__WHAT THE EXERCISE ASKS__. Your answer must be an exact copy of the data below, minus any pictures.

Start of SOURCE DATA

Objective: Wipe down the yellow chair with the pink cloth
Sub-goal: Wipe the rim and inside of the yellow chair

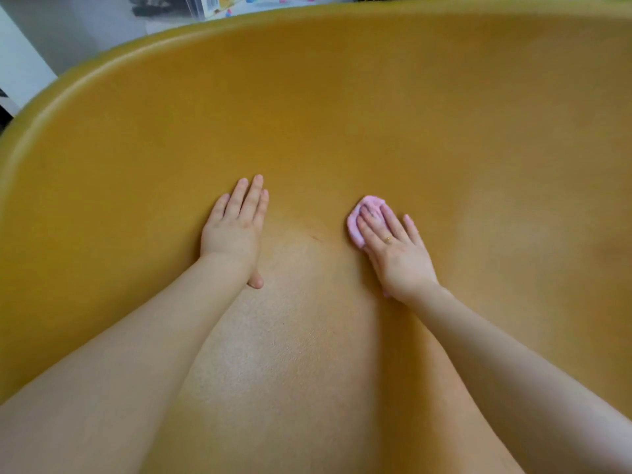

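- Two bare hands rest on the smooth moulded seat of a yellow plastic chair [342, 114], which fills nearly the whole head view and curves up to a rounded rim at the top and left.
- Left hand [236, 227] lies palm-down and flat on the seat, its four fingers straight and pressed close together, pointing toward the chair's back; the thumb is tucked under near the wrist, only its tip showing.
- Right hand [393, 248] presses flat on a small pink cloth [355, 224], bunched into a wad that touches the seat just right of centre. The fingers are straight and slightly spread over the cloth, with the little finger set apart on bare plastic.
- Pink cloth shows past the fingertips and along the hand's left edge; the rest is hidden beneath the palm.
- One thin gold ring [388, 239] sits on a finger of the right hand.
- Both bare forearms stretch in from the bottom corners.
- Beyond the rim, at the top left, lies a blurred clutter on a pale surface; what it holds cannot be told.
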`<state>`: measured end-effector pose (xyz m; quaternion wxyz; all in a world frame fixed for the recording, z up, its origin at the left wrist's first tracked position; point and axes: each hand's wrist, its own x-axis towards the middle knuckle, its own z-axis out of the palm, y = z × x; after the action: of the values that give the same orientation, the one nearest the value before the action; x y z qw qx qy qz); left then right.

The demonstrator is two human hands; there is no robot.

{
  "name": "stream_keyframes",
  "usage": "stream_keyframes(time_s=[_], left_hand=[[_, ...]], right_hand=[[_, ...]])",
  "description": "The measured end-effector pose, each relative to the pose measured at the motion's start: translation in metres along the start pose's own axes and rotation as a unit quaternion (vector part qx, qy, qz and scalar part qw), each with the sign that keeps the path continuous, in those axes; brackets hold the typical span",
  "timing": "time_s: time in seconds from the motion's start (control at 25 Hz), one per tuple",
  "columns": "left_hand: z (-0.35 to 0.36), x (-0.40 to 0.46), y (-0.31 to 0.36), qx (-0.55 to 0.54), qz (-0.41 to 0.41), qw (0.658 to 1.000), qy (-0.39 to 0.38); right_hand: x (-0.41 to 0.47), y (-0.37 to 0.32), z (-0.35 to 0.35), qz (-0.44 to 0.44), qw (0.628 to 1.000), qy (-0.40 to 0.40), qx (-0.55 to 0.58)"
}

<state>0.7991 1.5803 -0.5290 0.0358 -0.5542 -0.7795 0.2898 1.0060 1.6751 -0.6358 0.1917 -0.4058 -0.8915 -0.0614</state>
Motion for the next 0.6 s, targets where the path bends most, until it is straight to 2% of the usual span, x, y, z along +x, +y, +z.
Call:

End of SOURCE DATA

__EXPECTED OUTPUT__.
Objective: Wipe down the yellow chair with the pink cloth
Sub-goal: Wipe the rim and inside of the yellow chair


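- Two bare hands rest on the smooth moulded seat of a yellow plastic chair [342, 114], which fills nearly the whole head view and curves up to a rounded rim at the top and left.
- Left hand [236, 227] lies palm-down and flat on the seat, its four fingers straight and pressed close together, pointing toward the chair's back; the thumb is tucked under near the wrist, only its tip showing.
- Right hand [393, 248] presses flat on a small pink cloth [355, 224], bunched into a wad that touches the seat just right of centre. The fingers are straight and slightly spread over the cloth, with the little finger set apart on bare plastic.
- Pink cloth shows past the fingertips and along the hand's left edge; the rest is hidden beneath the palm.
- One thin gold ring [388, 239] sits on a finger of the right hand.
- Both bare forearms stretch in from the bottom corners.
- Beyond the rim, at the top left, lies a blurred clutter on a pale surface; what it holds cannot be told.
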`<state>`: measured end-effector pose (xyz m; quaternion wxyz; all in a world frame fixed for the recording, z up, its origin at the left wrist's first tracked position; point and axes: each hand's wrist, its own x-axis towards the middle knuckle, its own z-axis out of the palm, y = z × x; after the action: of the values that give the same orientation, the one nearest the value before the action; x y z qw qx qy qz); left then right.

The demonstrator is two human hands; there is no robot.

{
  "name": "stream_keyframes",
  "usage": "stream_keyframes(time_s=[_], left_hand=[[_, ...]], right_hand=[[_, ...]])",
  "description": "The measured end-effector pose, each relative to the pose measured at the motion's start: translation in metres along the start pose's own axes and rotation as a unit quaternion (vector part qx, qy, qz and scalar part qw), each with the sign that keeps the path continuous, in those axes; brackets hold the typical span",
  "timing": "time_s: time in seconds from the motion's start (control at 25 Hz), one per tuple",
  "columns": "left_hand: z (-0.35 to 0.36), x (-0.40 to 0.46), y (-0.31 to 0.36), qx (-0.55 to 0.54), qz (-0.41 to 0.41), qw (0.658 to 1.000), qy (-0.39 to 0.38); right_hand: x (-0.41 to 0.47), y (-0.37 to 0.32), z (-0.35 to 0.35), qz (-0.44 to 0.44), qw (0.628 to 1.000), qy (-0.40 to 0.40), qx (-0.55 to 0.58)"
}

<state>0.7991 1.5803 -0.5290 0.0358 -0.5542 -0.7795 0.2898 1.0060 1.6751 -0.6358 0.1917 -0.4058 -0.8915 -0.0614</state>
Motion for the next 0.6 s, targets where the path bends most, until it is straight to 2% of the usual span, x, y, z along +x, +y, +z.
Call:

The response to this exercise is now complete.